Nba: Harden stende i Warriors all'overtime, gli Spurs di Belinelli superano Toronto

La stella dei Rockets gioca una partita da favola. Cadono i Raptors in casa di San Antonio

Nba: Harden stende i Warriors all'overtime, gli Spurs di Belinelli superano Toronto

Houston è tornata, la Nba è avvisata. I Rockets superano i campioni in carica di Golden State 135-134 all'overtime grazie alla prova dominante di un James Harden in formato MVP. Il Barba (44 punti, 15 assist e 10 rimbalzi), prima guida la rimonta, e poi chiude i conti con la tripla decisiva nel supplementare. Tripla doppia anche per DeRozan, che lancia San Antonio contro Toronto (107-125). Denver ok con Sacramento: 117-113 il punteggio finale.

GOLDEN STATE WARRIORS-HOUSTON ROCKETS 134-135 OT
Con un James Harden così, gli Houston Rockets sono tornati a fare paura alla Nba. Il Barba ritocca al rialzo le sue già incredibili medie dell'ultimo mese (11 partite consecutive con almeno 30 punti a referto), tornando prepotentemente in lizza per il premio di MVP. Il numero 13 chiude con una prova mostruosa da 44 punti, 10 rimbalzi e 15 assist nella vittoria per 135-134 all'overtime contro gli Warriors, arrivata proprio grazie a una sua tripla allo scadere. Un vero e proprio dominio, fisico e mentale, che riesce a oscurare quanto di straordinario messo in scena dai 'Big Three' di Golden State: sono 35 i punti di Steph Curry, ai quali si aggiungono i 52 (26 a testa) della coppia Durant-Thompson. Alla Oracle Arena, i padroni di casa scappano anche sul +20, ma si sciolgono sul più bello e vengono inesorabilmente ripresi dalla furia di un Harden semplicemente inarrestabile.

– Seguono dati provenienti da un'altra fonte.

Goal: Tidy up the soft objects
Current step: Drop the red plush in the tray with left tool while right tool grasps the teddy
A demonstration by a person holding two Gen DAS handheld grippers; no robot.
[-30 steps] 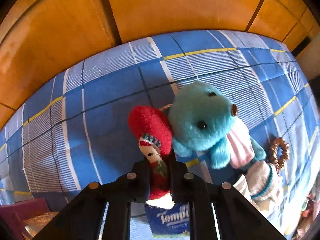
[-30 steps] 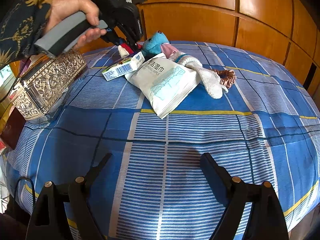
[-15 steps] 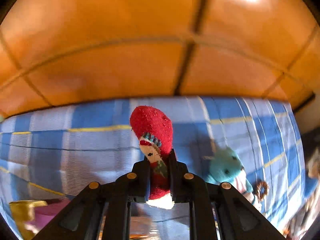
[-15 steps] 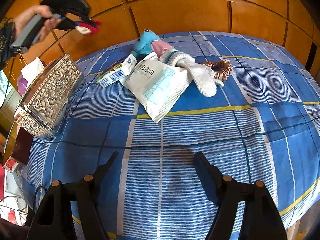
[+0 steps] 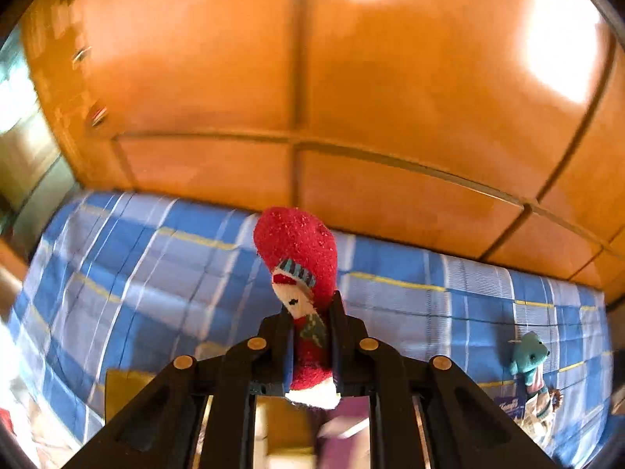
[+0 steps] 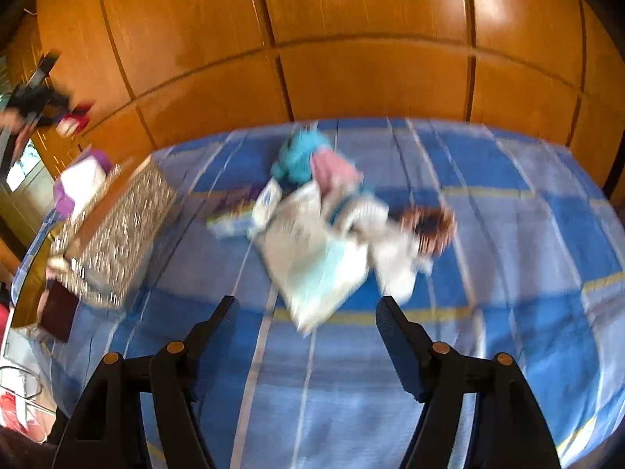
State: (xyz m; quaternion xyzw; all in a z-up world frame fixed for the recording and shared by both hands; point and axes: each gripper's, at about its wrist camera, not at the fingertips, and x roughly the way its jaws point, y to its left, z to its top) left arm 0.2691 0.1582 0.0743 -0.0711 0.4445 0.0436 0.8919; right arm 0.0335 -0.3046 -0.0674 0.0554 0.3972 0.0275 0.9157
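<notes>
Left tongs (image 5: pixel 310 336) are clamped tight on a small red fuzzy sock with a little doll face (image 5: pixel 302 269), held up in the air well above the blue plaid bedsheet (image 5: pixel 148 273). Right tongs (image 6: pixel 306 312) are spread wide with nothing in them, hovering over the blurry pile: a white wet-wipes pack (image 6: pixel 312 258), a teal plush bear (image 6: pixel 299 152) and a brown hair scrunchie (image 6: pixel 429 226). Looks like the carry step to me, sock heading for the ornate silver box (image 6: pixel 117 234) off to the left. Next it probably needs lining up over the box opening before letting go.
</notes>
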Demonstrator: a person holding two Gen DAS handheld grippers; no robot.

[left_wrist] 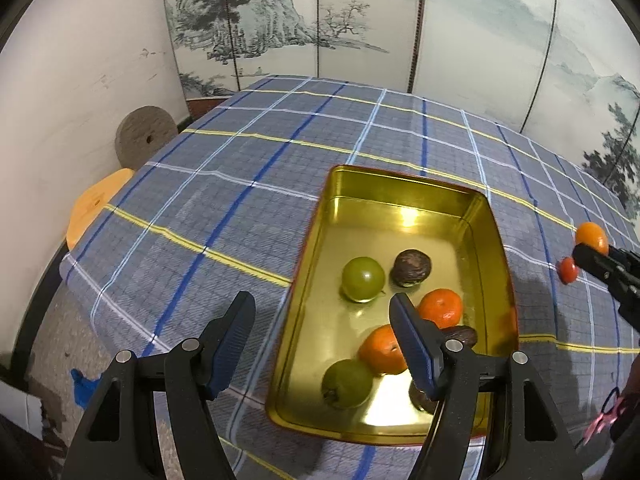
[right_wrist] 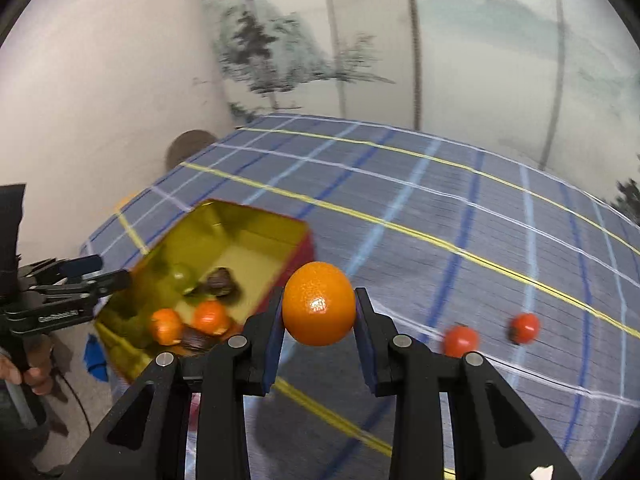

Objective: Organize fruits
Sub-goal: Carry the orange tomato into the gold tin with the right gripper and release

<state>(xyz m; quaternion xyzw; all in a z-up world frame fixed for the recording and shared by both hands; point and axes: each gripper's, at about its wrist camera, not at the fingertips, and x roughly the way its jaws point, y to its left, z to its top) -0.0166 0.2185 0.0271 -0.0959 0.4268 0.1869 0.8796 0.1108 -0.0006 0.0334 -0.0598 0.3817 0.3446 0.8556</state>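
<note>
A gold tin (left_wrist: 400,184) rests on the blue checked cloth (left_wrist: 240,184), holding two green fruits (left_wrist: 362,278), two tangerines (left_wrist: 442,306) and dark brown fruits (left_wrist: 412,268). My left gripper (left_wrist: 322,302) hangs open over the tin's near left side with nothing between its fingers. My right gripper (right_wrist: 319,294) is shut on an orange (right_wrist: 319,304), lifted above the cloth to the right of the tin (right_wrist: 248,216). In the left wrist view the right gripper (left_wrist: 588,258) and its orange (left_wrist: 592,236) show at the right edge. Two small red fruits (right_wrist: 460,340) lie on the cloth.
A painted folding screen (left_wrist: 320,20) stands behind the table, with a white wall to the left. A grey stone disc (left_wrist: 146,136) and an orange wooden seat (left_wrist: 96,208) sit beside the table's left edge. Blue tape (left_wrist: 84,384) marks the floor. A hand (right_wrist: 36,372) grips the left gripper's handle.
</note>
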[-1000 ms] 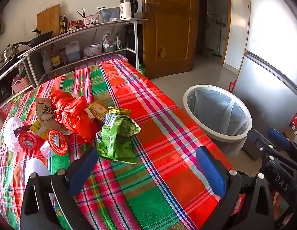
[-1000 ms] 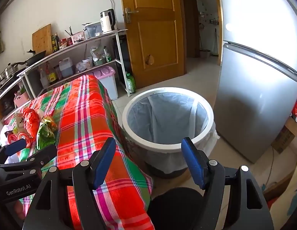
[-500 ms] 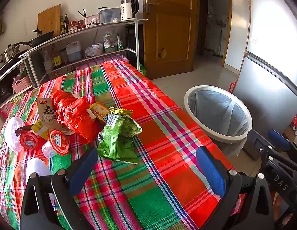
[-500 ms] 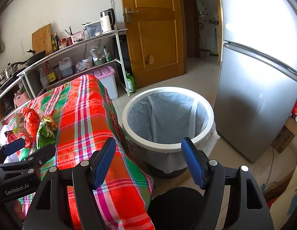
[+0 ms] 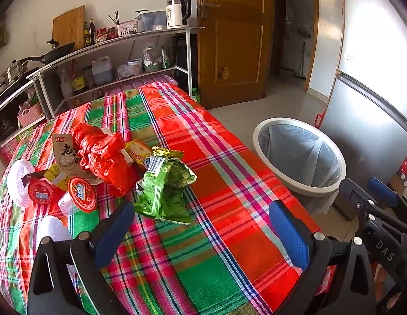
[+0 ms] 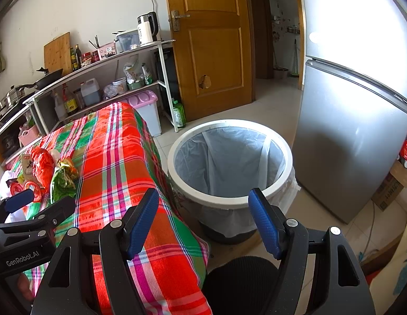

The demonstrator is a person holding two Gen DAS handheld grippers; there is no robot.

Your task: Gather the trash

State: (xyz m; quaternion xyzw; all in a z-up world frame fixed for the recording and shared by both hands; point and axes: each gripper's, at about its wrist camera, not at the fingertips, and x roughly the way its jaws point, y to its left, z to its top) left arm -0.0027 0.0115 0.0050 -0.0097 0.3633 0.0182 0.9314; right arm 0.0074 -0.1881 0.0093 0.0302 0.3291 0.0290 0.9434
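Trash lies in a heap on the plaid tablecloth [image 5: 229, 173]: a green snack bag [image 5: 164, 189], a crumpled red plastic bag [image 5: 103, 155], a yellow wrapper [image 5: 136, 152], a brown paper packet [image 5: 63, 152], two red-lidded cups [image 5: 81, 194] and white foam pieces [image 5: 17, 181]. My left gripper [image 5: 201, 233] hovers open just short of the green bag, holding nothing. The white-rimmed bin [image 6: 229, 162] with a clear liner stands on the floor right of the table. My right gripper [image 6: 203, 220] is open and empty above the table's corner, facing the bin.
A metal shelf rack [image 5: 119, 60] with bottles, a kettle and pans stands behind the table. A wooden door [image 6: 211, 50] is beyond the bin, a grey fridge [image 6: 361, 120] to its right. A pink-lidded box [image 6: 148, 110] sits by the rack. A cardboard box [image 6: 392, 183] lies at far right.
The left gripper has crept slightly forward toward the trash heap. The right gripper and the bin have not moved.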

Decisivo, poi, il contributo di un Clint Capela dominante sotto alle plance, che chiude con 29 punti e ben 21 rimbalzi e quello di Gerald Green, che ne aggiunge 16 uscendo dalla panchina. Una sconfitta che costa il secondo posto a Ovest agli Warriors, scavalcati dai Thunder, e che permette ai Rockets di riportarsi in quarta posizione dopo un avvio di stagione da dimenticare. Houston, i problemi sono finalmente finiti.

SAN ANTONIO SPURS-TORONTO RAPTORS 125-107
E' DeMar DeRozan ad aggiudicarsi la sfida dalle tinte amarcord con l'amico Kawhi Leonard: l'ex All Star dei Raptors mette a referto la prima tripla doppia della propria carriera nel 125-107 finale. Per lui arrivano 21 punti, 14 rimbalzi e 11 assist, che oscurano la prova da 21 punti di un Leonard accolto dai fischi di San Antonio alla sua prima da avversario degli Spurs. I texani partono subito forte, piazzando un primo parziale da 38-19 che indirizza la sfida. I neroargento non calano mai d'intensità e incrementano il vantaggio senza più voltarsi indietro. Tutto il quintetto di Popovich chiude in doppia cifra, mentre dalla panchina esce un Marco Belinelli stranamente falloso al tiro, autore di una prova non particolarmente brillante da 7 punti (con 2/9 al tiro) in 22 minuti di utilizzo sul parquet. Una partita difficile per Kawhi, che cerca di non far rimpiangere l'assenza di Kyle Lowry, ma che deve fare i conti con la pressione e l'infuocata accoglienza di un AT&T Center tradito nel corso dell'ultima estate. "Era probabile che succedesse. È una cosa che ho dovuto affrontare e che mi farà crescere", le sue parole al termine del match.

DENVER NUGGETS-SACRAMENTO KINGS 117-113

Decisamente meno avvincente e suggestiva la sfida tra Nuggets e Kings, con Jokic e compagni che si impongono 117-113 e mantengono la prima posizione nella Western Conference. Una sfida che vive del grande equilibrio iniziale, che si spezza nella seconda frazione, quando i Kings provano a sorprendere Denver con i canestri di Hield. La reazione dei Nuggets è veemente e, con un terzo quarto da 31-18, si riportano a contatto prima di riuscire a piazzare la zampata decisiva nell'ultima frazione. Per la squadra di Michael Malone brillano i soliti Murray (36 punti) e Jokic, che chiude con una doppia doppia da 26 punti e 13 rimbalzi. A Sacramento non bastano i sei uomini in doppia cifra e i 29 punti di Hield. Un successo che, complice la sconfitta degli Warriors contro i Rockets, permette a Denver di allungare a Ovest.